Le canzoni da ripassare prima del concerto
Tra i brani che potrebbero trasformare Tor Vergata in un enorme coro collettivo ci sono “Pianeti”, “Piccola Stella”, “I tuoi particolari”, “22 settembre”, “Alba”, “Vieni nel mio cuore”, “Quel filo che ci unisce”, “Altrove”, “Buongiorno vita” e “La stella più fragile dell’universo”. Ad aprire la giornata musicale sarà Fabrizio Moro. Chi vuole arrivare preparato può ripassare anche alcuni dei suoi brani più conosciuti, tra cui “Pensa”, “Portami via”, “Non mi avete fatto niente” ed “Eppure mi hai cambiato la vita”.
Il ritorno, l’ultima parte della giornata da organizzare
L’ultima canzone non coinciderà con la fine della giornata. Con 250mila persone in uscita, il deflusso sarà necessariamente graduale. Le metropolitane resteranno operative tutta la notte, ma sarà comunque necessario avere pazienza e seguire le indicazioni del personale. Prima dell’inizio del concerto è quindi importante sapere già quale stazione raggiungere, quale linea utilizzare e dove ritrovare eventuali amici. Pensare di uscire dall’area in pochi minuti o di trovare facilmente un taxi all’ultimo momento potrebbe trasformarsi in un problema. Anche per il ritorno serviranno un po’ d’acqua, batteria sufficiente nel telefono e un percorso già deciso. Perché “La Favola Per Sempre” sarà un concerto da record, ma per 250mila persone sarà soprattutto una lunghissima giornata da organizzare fino all’ultimo chilometro verso casa.
Attenzione alle truffe
I finanzieri del Comando Provinciale di Roma, coordinati dalla locale Procura della Repubblica, hanno dato esecuzione a un decreto di sequestro preventivo emesso dal gip di Roma, con il quale è stato disposto, per il reato di truffa, l’oscuramento di un sito web registrato presso provider esteri che proponeva in vendita titoli di accesso.
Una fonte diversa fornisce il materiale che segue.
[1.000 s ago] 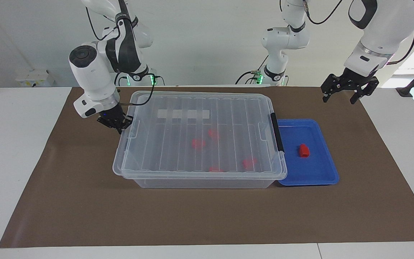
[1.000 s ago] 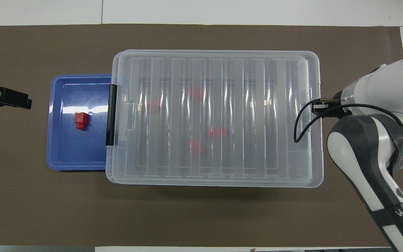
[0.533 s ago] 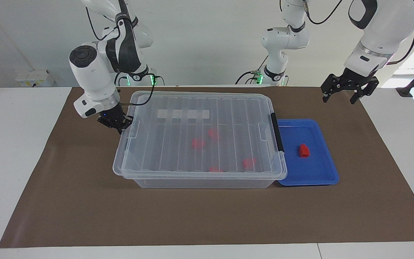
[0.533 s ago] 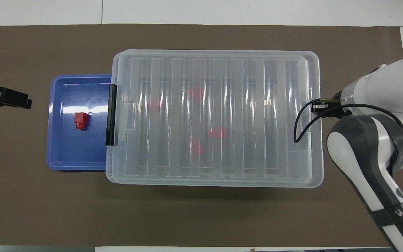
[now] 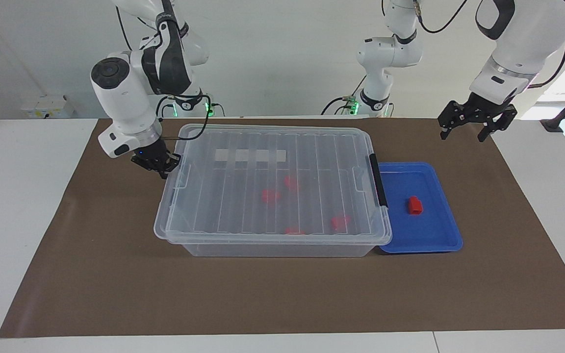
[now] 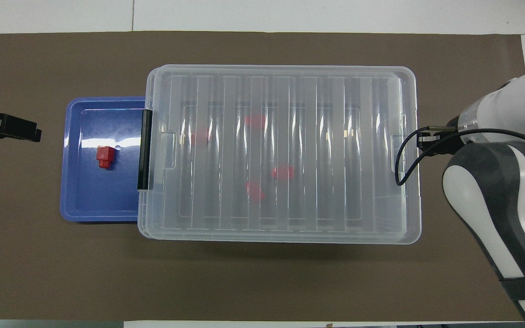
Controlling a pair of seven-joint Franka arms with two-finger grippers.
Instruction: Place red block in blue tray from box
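Note:
The red block (image 5: 415, 205) (image 6: 105, 157) stands in the blue tray (image 5: 439, 241) (image 6: 80, 200), which lies against the box's latch end. The box (image 5: 272, 147) (image 6: 280, 82) is a clear bin with its ribbed lid down. My right gripper (image 5: 161, 168) is shut with nothing in it, just off the box's corner toward the right arm's end; in the overhead view the wrist hides it. My left gripper (image 5: 462, 137) hangs open over the brown mat, off the tray toward the left arm's end, holding nothing.
Several other red pieces (image 5: 270, 195) (image 6: 283, 172) lie inside the box under the lid. A black latch handle (image 5: 378, 180) sits at the box's tray end. The brown mat (image 5: 282, 294) covers the table between white margins.
My right gripper has drawn slightly up and away from the box's end, toward the right arm's end of the table. The left arm, box, tray and red block have not moved.

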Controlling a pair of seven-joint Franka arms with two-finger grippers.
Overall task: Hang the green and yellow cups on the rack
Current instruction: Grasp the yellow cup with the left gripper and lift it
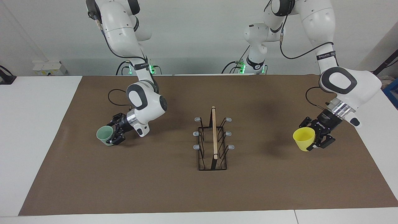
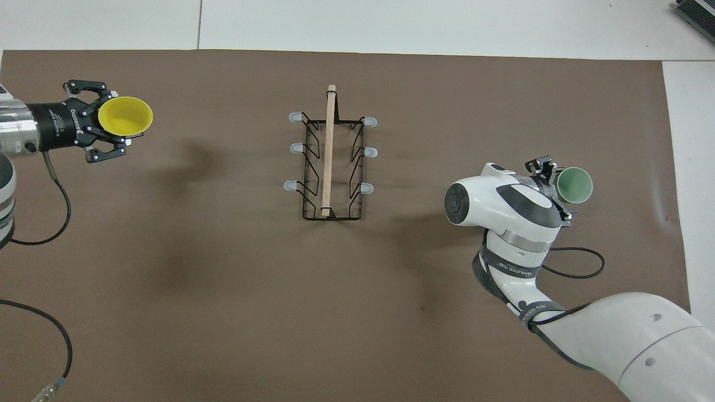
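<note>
The rack stands in the middle of the brown mat, its wooden bar pointing away from the robots; it also shows in the overhead view. My right gripper is shut on the pale green cup, tilted on its side just above the mat toward the right arm's end; in the overhead view the gripper is partly hidden by the wrist, with the green cup sticking out. My left gripper is shut on the yellow cup and holds it tilted above the mat toward the left arm's end, as the overhead view shows for the gripper and the yellow cup.
The brown mat covers most of the white table. All six grey-tipped prongs of the rack are bare. Black cables hang from both wrists. A white socket box sits at the table's corner by the right arm.
</note>
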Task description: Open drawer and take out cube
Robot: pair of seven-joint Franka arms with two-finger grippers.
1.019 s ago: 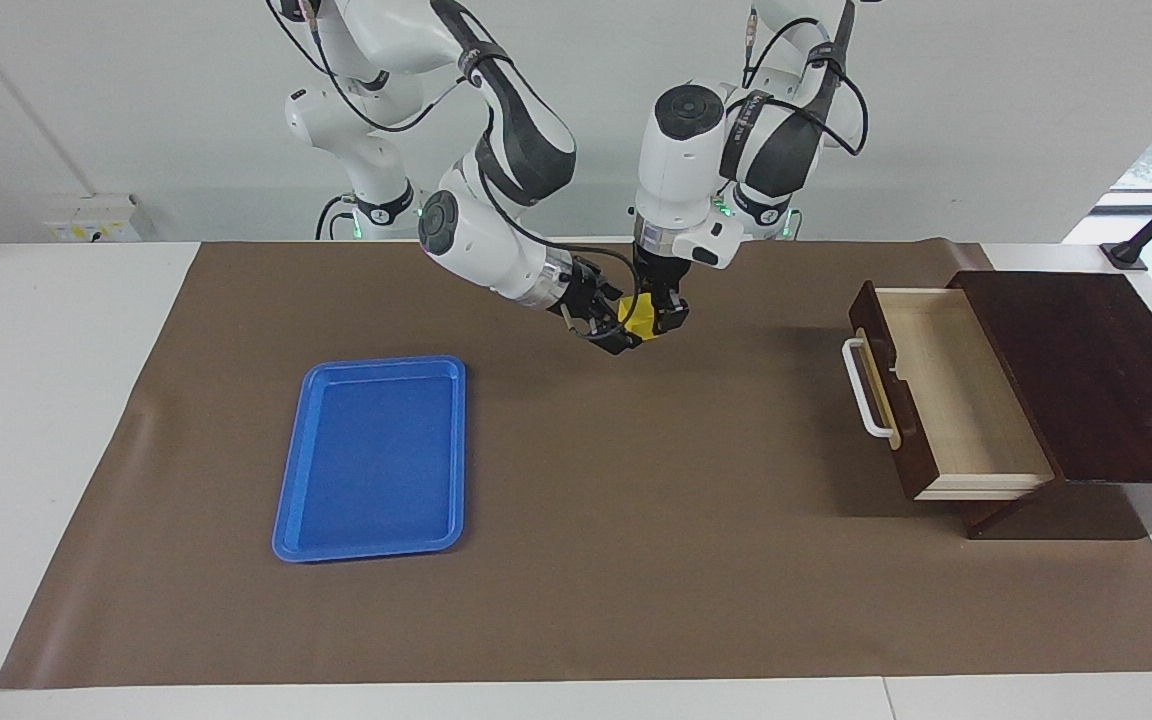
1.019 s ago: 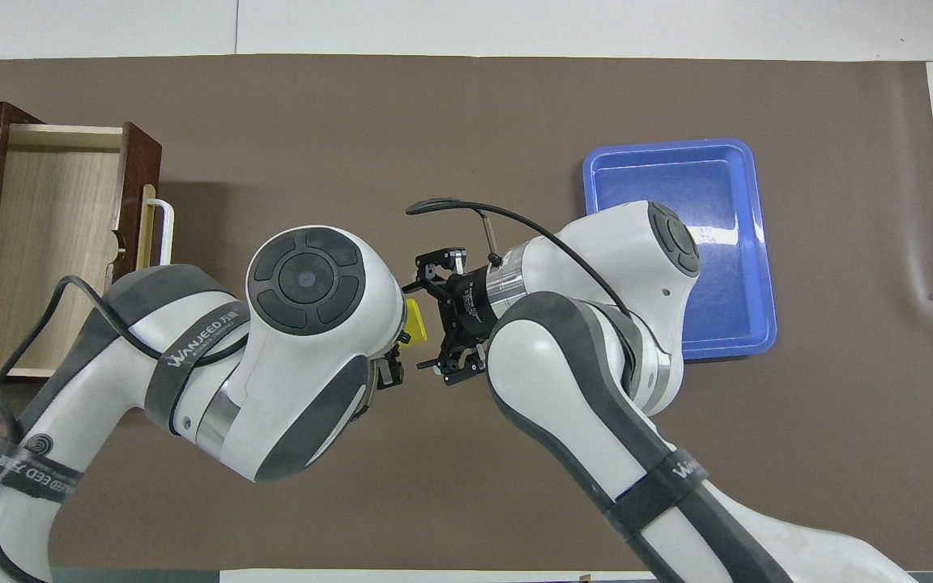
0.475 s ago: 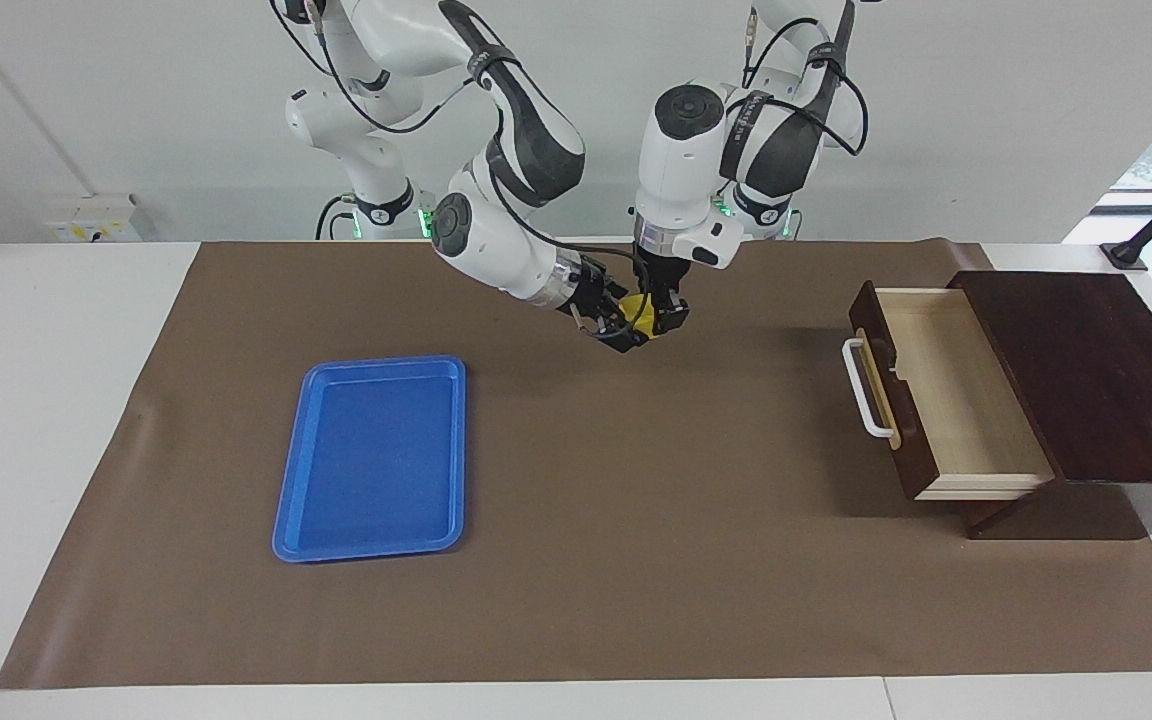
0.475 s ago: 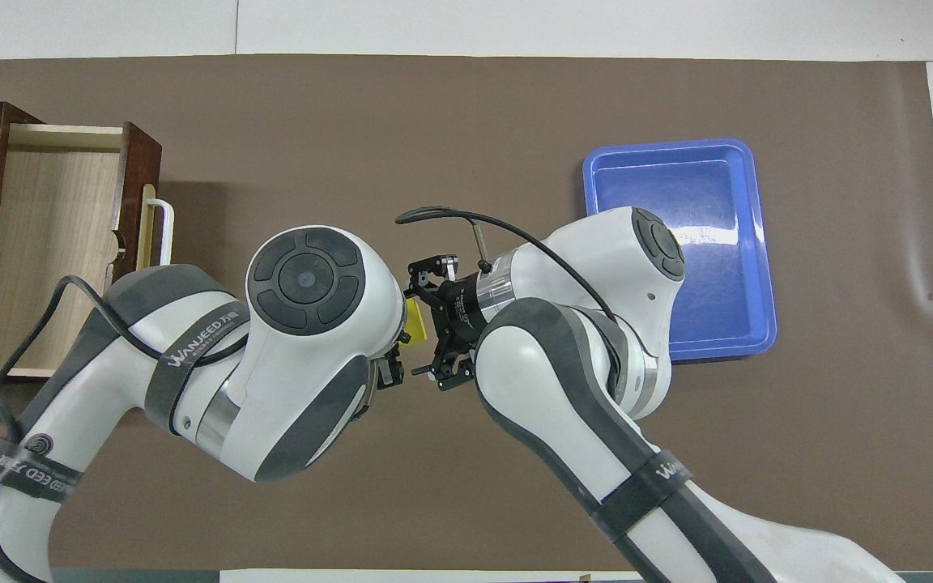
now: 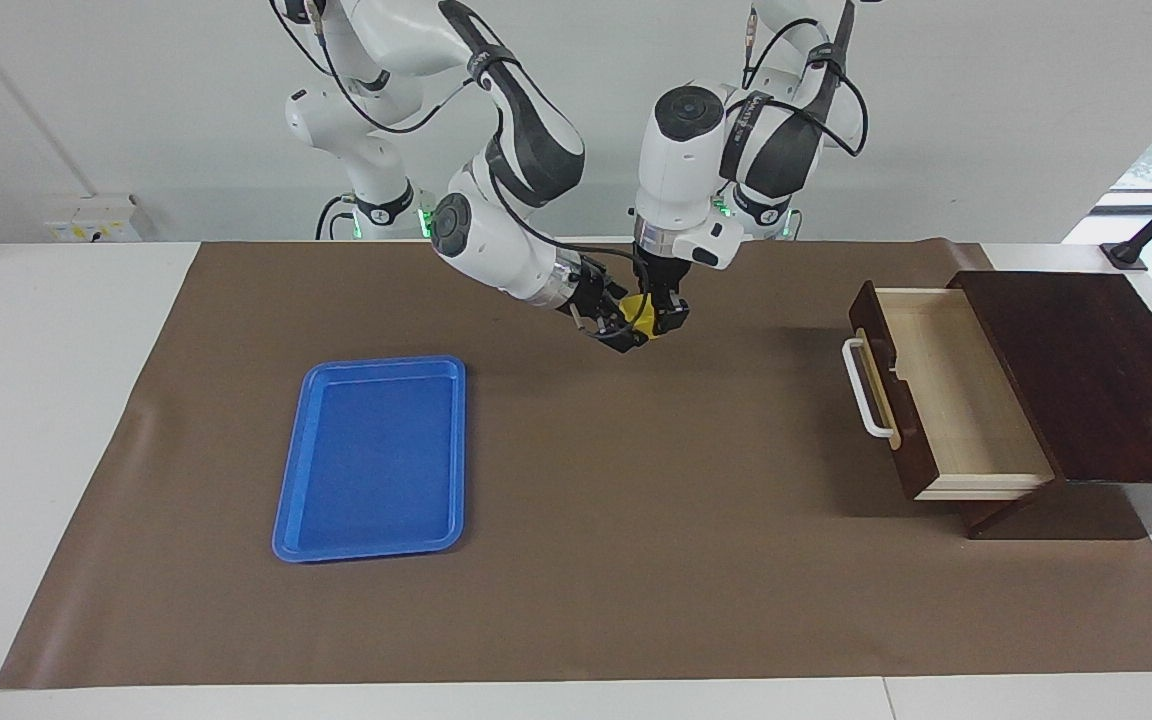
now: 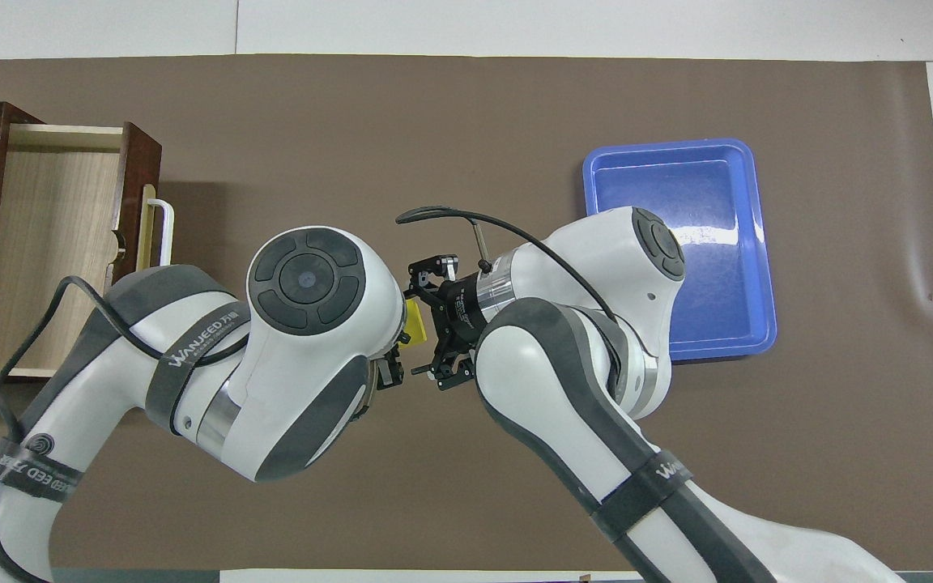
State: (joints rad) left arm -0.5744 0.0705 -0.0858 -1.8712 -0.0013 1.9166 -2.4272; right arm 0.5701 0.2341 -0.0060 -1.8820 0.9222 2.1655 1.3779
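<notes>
The small yellow cube (image 5: 640, 318) hangs in the air over the middle of the mat, held in my left gripper (image 5: 658, 320), which points straight down and is shut on it. My right gripper (image 5: 626, 334) comes in sideways from the tray's end and is open, with its fingers on either side of the cube. In the overhead view only an edge of the cube (image 6: 415, 322) shows between the two wrists. The drawer (image 5: 956, 400) of the dark brown box stands pulled open at the left arm's end of the table, and its pale interior (image 6: 53, 243) holds nothing.
A flat blue tray (image 5: 373, 457) lies on the brown mat toward the right arm's end; in the overhead view the right arm's wrist covers part of the tray (image 6: 717, 186). The drawer's white bar handle (image 5: 861, 390) juts toward the middle of the mat.
My right gripper has moved in toward the cube and now straddles it. The left gripper has held still with the cube; in the last half second almost nothing moved.
</notes>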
L’attività scaturisce dalla costante e capillare attività di monitoraggio e analisi della rete internet condotta dai militari del Nucleo di Polizia Economico-Finanziaria di Roma che hanno individuato un sito “esca” utilizzato, strumentalmente, come falsa vetrina virtuale per la rivendita di titoli di accesso – non disponibili da oltre un anno – per uno degli eventi live più importanti del 2026, con lo scopo di ingannare i potenziali acquirenti e poter così captare, illecitamente, dati sensibili degli strumenti di pagamento a loro riconducibili.